Print, exactly as they stand, the lines below from the one that has "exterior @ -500" to the one that has "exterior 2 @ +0", inclusive, leaving out the pictures.

Collected material:
====
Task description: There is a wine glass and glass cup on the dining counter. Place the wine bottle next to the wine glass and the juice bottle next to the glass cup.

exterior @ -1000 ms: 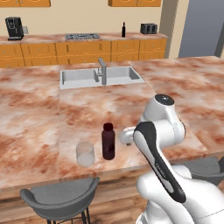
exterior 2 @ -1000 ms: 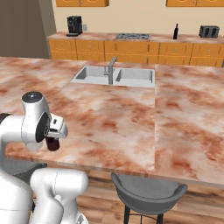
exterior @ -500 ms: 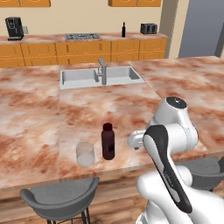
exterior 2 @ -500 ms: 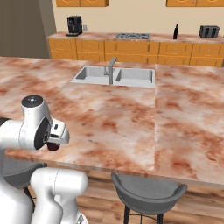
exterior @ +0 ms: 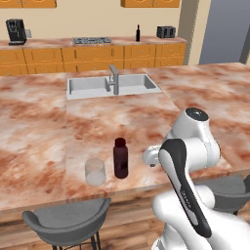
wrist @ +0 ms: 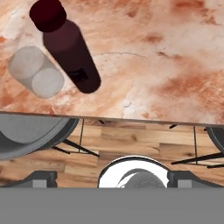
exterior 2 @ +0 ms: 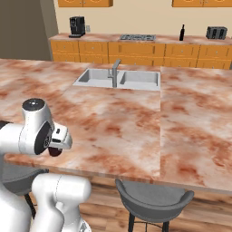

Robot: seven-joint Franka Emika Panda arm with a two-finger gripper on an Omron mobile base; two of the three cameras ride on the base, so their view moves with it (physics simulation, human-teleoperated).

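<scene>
A: What is carried by the desk (exterior: 39, 127)?

B: A reddish-brown marbled top is seen, with a steel sink (exterior: 113, 86) set into it on the far side. Near the front edge, well apart from the sink, the juice bottle (exterior: 120, 158) is stood upright, and the glass cup (exterior: 95, 172) is placed just beside it, on its left in the left base view. Whether the two touch cannot be told. In the hand view the juice bottle (wrist: 70, 48) and the glass cup (wrist: 37, 72) are seen from above, side by side, close to the desk's edge.

A: And the wine bottle?

B: A slim black bottle, the wine bottle (exterior: 138, 33), is seen upright on the back counter (exterior: 58, 44) beyond the sink, between the cooktop (exterior: 92, 40) and a toaster (exterior: 166, 32). A coffee machine (exterior: 15, 31) is placed at the far left of that counter.

A: Where is the arm held?

B: The hand is held at the desk's front edge, to the right of the juice bottle and apart from it. Nothing is held by the jaws; how far they are spread cannot be told. Grey stools (exterior: 66, 222) are seen below the desk's edge.
</scene>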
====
Answer below:
exterior @ -500 ms: 
exterior 2 @ -500 ms: 
exterior @ +0 ms: 
wrist @ +0 ms: 
exterior 2 @ +0 ms: 

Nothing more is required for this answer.